◆ **Assigned task**
Each line of data below must be printed exactly as written, with any pictures removed.
*** Opening of Records for this task ***
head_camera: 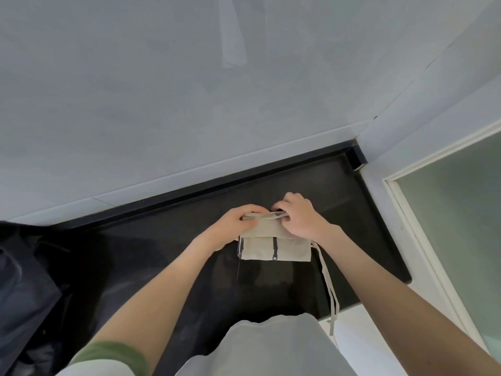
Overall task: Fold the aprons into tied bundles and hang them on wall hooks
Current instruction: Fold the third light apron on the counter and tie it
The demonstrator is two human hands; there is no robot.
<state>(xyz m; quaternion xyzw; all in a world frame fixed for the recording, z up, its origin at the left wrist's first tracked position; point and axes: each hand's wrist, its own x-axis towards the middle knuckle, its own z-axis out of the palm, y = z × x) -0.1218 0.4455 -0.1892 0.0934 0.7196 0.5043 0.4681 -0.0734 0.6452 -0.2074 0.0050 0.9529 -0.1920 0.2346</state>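
Observation:
A beige apron [273, 249], folded into a small rectangle with black strap marks on its front, lies on the black countertop [352, 221]. My left hand [235, 222] grips its far left edge, fingers curled over the fold. On the far right edge sits my right hand [296, 215], pinching the cloth next to a dark strap. Two beige ties [329, 291] trail from the apron's right side over the counter's front edge. No wall hook is in view.
A pale grey wall [189, 104] rises right behind the counter. Dark cloth [24, 280] is piled on the counter's left end. A white-framed frosted glass panel [455, 213] stands on the right. My own light garment [271, 346] fills the bottom middle.

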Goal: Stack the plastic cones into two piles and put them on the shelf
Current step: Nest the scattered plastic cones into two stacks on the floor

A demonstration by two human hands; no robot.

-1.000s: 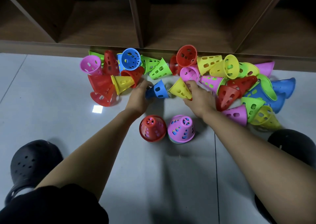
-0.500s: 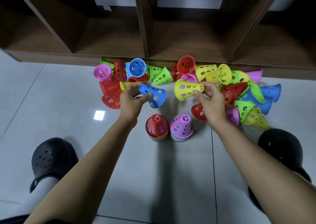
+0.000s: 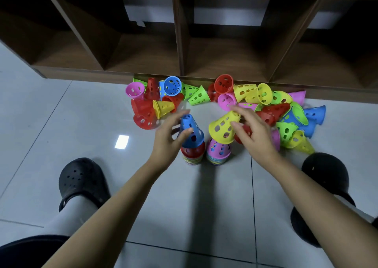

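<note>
Yellow cone (image 3: 224, 127) tilted over pile (image 3: 218, 154), shelf (image 3: 81, 74) beyond

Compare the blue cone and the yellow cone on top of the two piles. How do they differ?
The blue cone is upright; the yellow cone leans, tip to the right. The blue cone sits squarely on the left pile; the yellow cone rests askew on the right pile, not pushed down. Both have holes in their walls.
</note>
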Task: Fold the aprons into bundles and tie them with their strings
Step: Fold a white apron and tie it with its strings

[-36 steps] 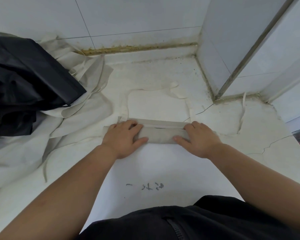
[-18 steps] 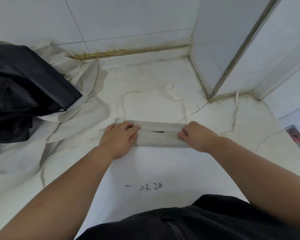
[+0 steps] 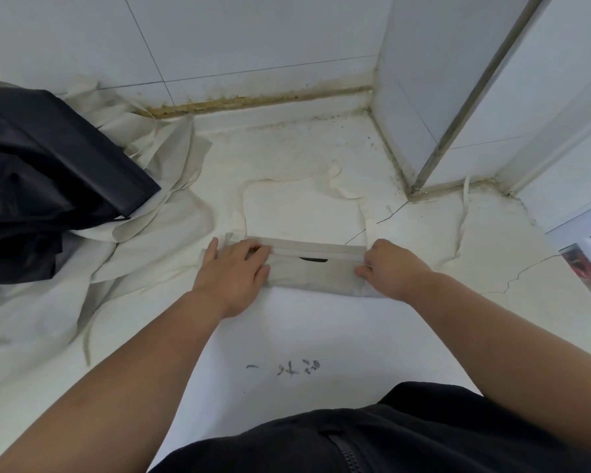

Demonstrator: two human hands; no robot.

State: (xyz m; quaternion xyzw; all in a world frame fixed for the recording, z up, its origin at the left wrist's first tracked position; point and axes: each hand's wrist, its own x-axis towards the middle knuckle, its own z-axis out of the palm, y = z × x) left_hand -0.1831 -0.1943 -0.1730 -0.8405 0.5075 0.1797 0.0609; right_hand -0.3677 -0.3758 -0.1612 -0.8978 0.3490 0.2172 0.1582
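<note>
Black cloth (image 3: 48, 186) is lying at far left on a heap of cream aprons (image 3: 144, 254). On the white desk (image 3: 321, 329), the left hand (image 3: 234, 274) is pressing flat-fingered on one end of the folded apron (image 3: 314, 268). The right hand (image 3: 393, 271) is pinching the other end with curled fingers, and its strings (image 3: 287, 180) are trailing just beyond.

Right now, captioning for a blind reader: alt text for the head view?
The left hand presses flat on one end of a folded beige apron on a white surface; the right hand grips the other end. Its strings trail behind; pale aprons and dark cloth lie heaped at left.
</note>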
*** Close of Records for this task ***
◆ **Solution below**
head_camera: 
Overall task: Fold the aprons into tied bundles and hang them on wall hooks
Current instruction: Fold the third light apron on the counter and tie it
The demonstrator is two human hands; there is no robot.
<state>(xyz m; quaternion xyzw; all in a world frame fixed for the recording, z up, its origin at the left wrist's first tracked position; point and axes: each hand's wrist, its own x-axis towards the middle knuckle, its own z-axis out of the palm, y = z × x) -0.1218 0.4455 -0.1892 0.0934 0.7196 0.5043 0.4681 -0.0734 0.6452 -0.2074 0.0050 0.9529 -0.1920 0.2346</state>
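Observation:
A beige apron [273, 249], folded into a small rectangle with black strap marks on its front, lies on the black countertop [352, 221]. My left hand [235, 222] grips its far left edge, fingers curled over the fold. On the far right edge sits my right hand [296, 215], pinching the cloth next to a dark strap. Two beige ties [329, 291] trail from the apron's right side over the counter's front edge. No wall hook is in view.
A pale grey wall [189, 104] rises right behind the counter. Dark cloth [24, 280] is piled on the counter's left end. A white-framed frosted glass panel [455, 213] stands on the right. My own light garment [271, 346] fills the bottom middle.
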
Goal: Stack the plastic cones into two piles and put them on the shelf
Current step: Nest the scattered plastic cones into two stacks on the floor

A demonstration by two human hands; no robot.

-1.000s: 
-0.500s: 
+0.000s: 

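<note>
Yellow cone (image 3: 224, 127) tilted over pile (image 3: 218, 154), shelf (image 3: 81, 74) beyond

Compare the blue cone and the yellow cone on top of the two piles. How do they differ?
The blue cone is upright; the yellow cone leans, tip to the right. The blue cone sits squarely on the left pile; the yellow cone rests askew on the right pile, not pushed down. Both have holes in their walls.
</note>
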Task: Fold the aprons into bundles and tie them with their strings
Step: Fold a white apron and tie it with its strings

[-36 steps] 
[-18 steps] 
[+0 steps] 

Demonstrator: two human hands; no robot.

State: (xyz m; quaternion xyzw; all in a world frame fixed for the recording, z up, its origin at the left wrist's first tracked position; point and axes: each hand's wrist, its own x-axis towards the middle knuckle, its own z-axis out of the palm, y = z × x) left_hand -0.1831 -0.1943 -0.1730 -0.8405 0.5075 0.1797 0.0609; right_hand -0.3677 -0.3758 -0.1612 -0.8978 0.3490 0.2172 0.1582
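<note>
Black cloth (image 3: 48, 186) is lying at far left on a heap of cream aprons (image 3: 144, 254). On the white desk (image 3: 321, 329), the left hand (image 3: 234, 274) is pressing flat-fingered on one end of the folded apron (image 3: 314, 268). The right hand (image 3: 393, 271) is pinching the other end with curled fingers, and its strings (image 3: 287, 180) are trailing just beyond.

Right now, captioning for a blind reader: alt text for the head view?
The left hand presses flat on one end of a folded beige apron on a white surface; the right hand grips the other end. Its strings trail behind; pale aprons and dark cloth lie heaped at left.
</note>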

The exercise has no further content.